Autumn in New Jersey
by ALEX CARNEVALE
The Obama campaign still runs focus groups on change, but they keep their numbers closer to the vest than ever before. Change is a spectacular meme (and it tests so well!) until you get into midterm elections, and all the people of New Jersey had to remember about now-former governor Jon Corzine was he used to manage a lot of money and he looked like he'd been in office over a hundred years. His sobbing concession should sustain Kathryn Lopez until she must feed again on Democratic grief in 2010.
A presidential meme by rights supercedes all other memes. Obama's three visits to New Jersey when he should have rightly been extending his record-breaking amount of presidential golf saddened the electorate and they chose the Republican candidate Chris Christie. The interns of the campaign are already shooting their New York Post photosets in preparation for this great embodier of change's needs. Even Don Draper needs an outlet, preferably one named Suzanne.

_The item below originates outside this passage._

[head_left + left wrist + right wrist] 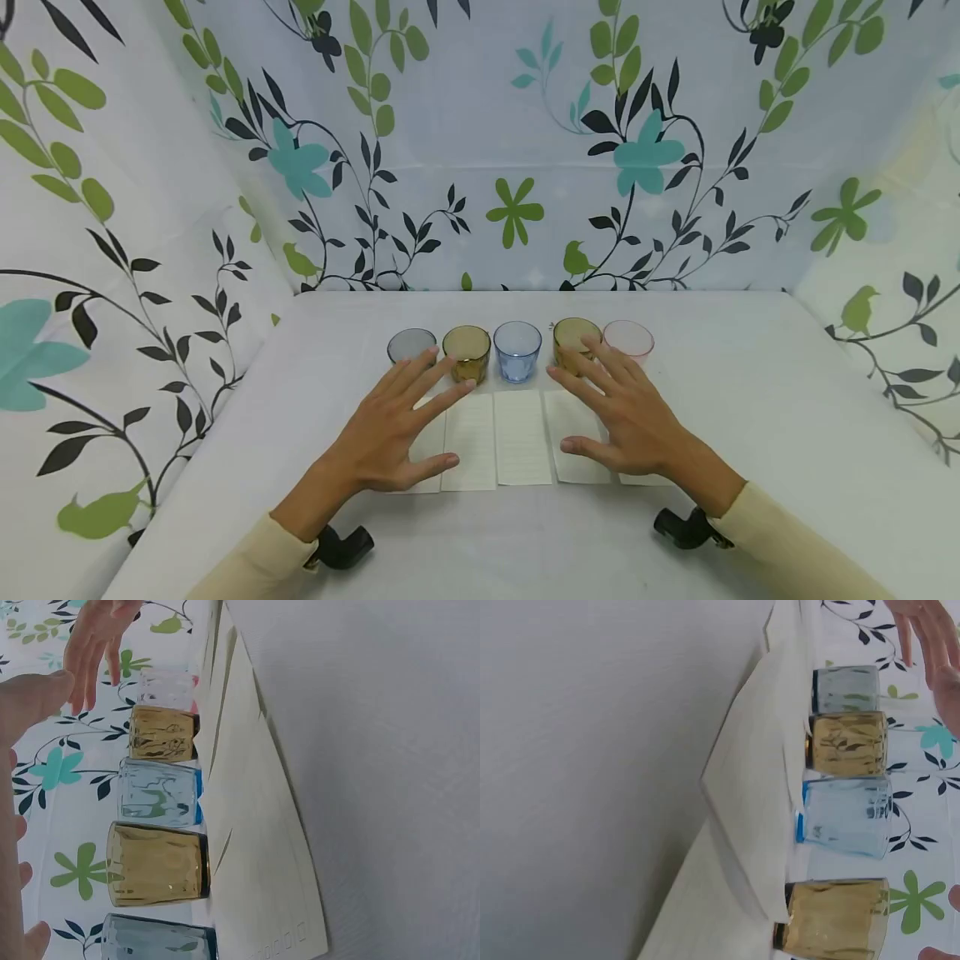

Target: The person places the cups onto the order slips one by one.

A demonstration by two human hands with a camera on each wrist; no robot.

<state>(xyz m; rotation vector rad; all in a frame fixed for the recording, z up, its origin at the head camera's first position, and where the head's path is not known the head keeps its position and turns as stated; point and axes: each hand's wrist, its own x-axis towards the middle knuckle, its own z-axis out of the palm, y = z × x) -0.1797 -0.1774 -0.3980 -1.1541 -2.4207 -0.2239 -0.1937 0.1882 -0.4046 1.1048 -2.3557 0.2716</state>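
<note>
Both hands are held over the table with fingers spread, and neither grips anything. My left hand (397, 429) overlaps the leftmost paper slips, its fingertips in front of a grey glass (412, 340) and an amber glass (467, 346). A blue glass (517, 352) stands in the middle, between the two hands. On the right, my right hand (630, 412) has its fingertips across a second amber glass (576, 333), near a pink glass (628, 335). In front of the row lie several pale paper slips (522, 437), side by side and partly hidden by the hands.
White cloth covers the table (480, 542). A leaf-patterned curtain (480, 125) hangs behind and at both sides. On each wrist sits a black camera mount, the left mount (343, 547) and the right mount (684, 528). Some slips lift at their edges in the right wrist view.
</note>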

Cynics counted that New York megalomaniac Mike Bloomberg spent about $116 per vote to avoid the presidential meme. In the final days, Bloomberg blanketed the airwaves with his usual fabricated invective about challenger Bill Thompson. He couldn't, after all, say that Thompson was a power hungry midget whose love for his reign will end sometime in the year 2042. One Bloomberg supporter, representing the cops on NY1, explained that change was costly and inconvenient because his lobby had already expressed their needs to Bloomberg and did not wish to do the same for a new candidate.
He imparted a singular lesson: change is expensive and dangerous. Although this is a meme the Republican Party had permanently inscribed on Newt Gingrich's ass since the government shutdown in the mid-1990s, it should be no surprise that they'll willing to overlook it if it suits their aims.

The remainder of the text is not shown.